Russ's garage outside credit Jean Mayo

OLIVER PAIPOONGE — Family and friends are mourning the loss of popular school teacher and car museum founder Russ Wanzuk, who many described as a "mentor and a gentleman."

The creator of Russ's Garage — a fixture at the Oliver Paipoonge Heritage Park — died Jan. 28 in hospital, about two months after he suffered serious injuries in a head-on crash on Oliver Road. He was 79.

While in hospital, Wanzuk experienced health complications while recovering from his injuries, his wife said Friday.

"It was hard to see him in such pain because he was always such a happy person," Elaine Wanzuk said.

Following the Nov. 30 crash, a 29-year-old Thunder Bay man police say had been driving a sedan was charged with five offences, including impaired operation, causing bodily harm and dangerous driving.

At the time of the mid-afternoon crash, Wanzuk had been driving a pickup truck, police said. His passenger, a 47-year-old man who was a family friend, was also badly hurt in the collision but survived and is no longer in hospital.
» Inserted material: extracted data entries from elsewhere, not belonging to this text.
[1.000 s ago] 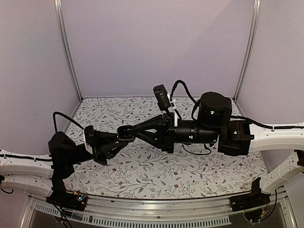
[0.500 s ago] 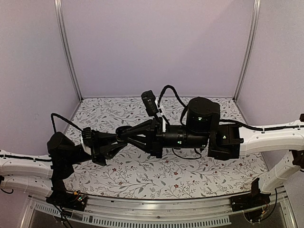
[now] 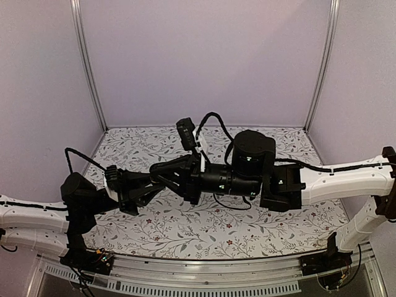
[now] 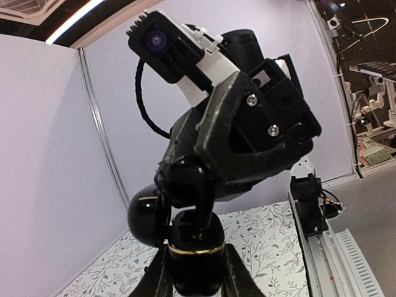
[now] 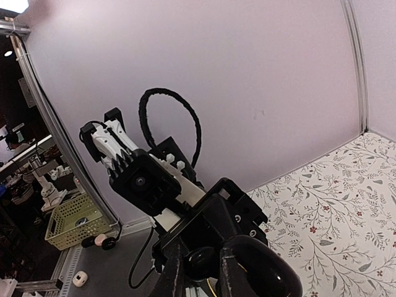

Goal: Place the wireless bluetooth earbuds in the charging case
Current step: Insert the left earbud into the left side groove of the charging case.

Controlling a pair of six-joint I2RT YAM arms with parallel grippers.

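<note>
Charging case (image 4: pixel 197 263) hangs above the floral counter (image 3: pixel 185 229), lid (image 4: pixel 146 214) open; our left fingers (image 4: pixel 240 278) are clamped on its body; our right fingers (image 5: pixel 171 272) pinch a dark earbud (image 5: pixel 202 261) at its mouth.

- I see a flat table (image 3: pixel 185 232) under a white cover printed with grey leafy twigs and small red flowers; the print goes over the whole surface.
- Its back and both sides meet plain lilac walls (image 3: pixel 204 62).
- Along its near edge runs a ribbed aluminium rail (image 3: pixel 204 275), and the black arm bases (image 3: pixel 86 260) sit at its left and right ends.
- A thin black cable loop (image 3: pixel 234 207) hangs low over the middle; I cannot tell if it touches the cover.
</note>
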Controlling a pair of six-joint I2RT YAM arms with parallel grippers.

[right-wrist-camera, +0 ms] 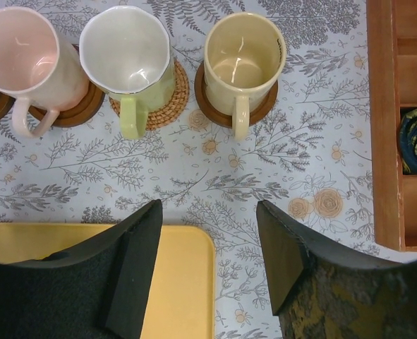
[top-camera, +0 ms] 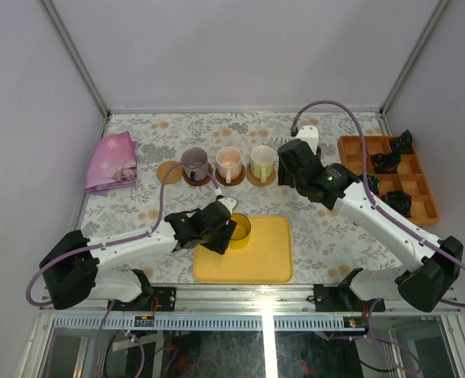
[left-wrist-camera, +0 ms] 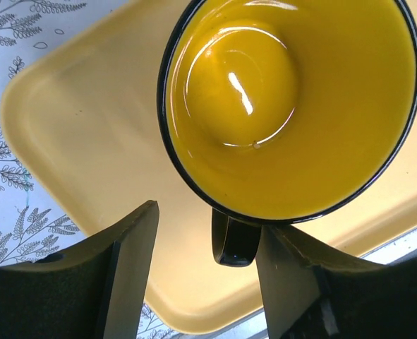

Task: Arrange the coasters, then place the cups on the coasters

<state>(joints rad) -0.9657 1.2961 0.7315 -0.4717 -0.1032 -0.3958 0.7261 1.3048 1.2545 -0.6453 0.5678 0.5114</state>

As news of Wanzuk's passing became known, accolades poured in for the Murillo resident and mechanical whiz, who sometimes re-created the automotive antiques that ended up on public display.

"Car enthusiasts near and far knew him as a gentleman and friend," one social-media post read. "At (the Heritage Park), we all looked up to him and enjoyed his friendship and help."

Elaine Wanzuk said her husband was happiest working on vehicles, often doing his own painting and fabricating.

She said they met when they were both elementary teachers, spending their careers in the Thunder Bay area.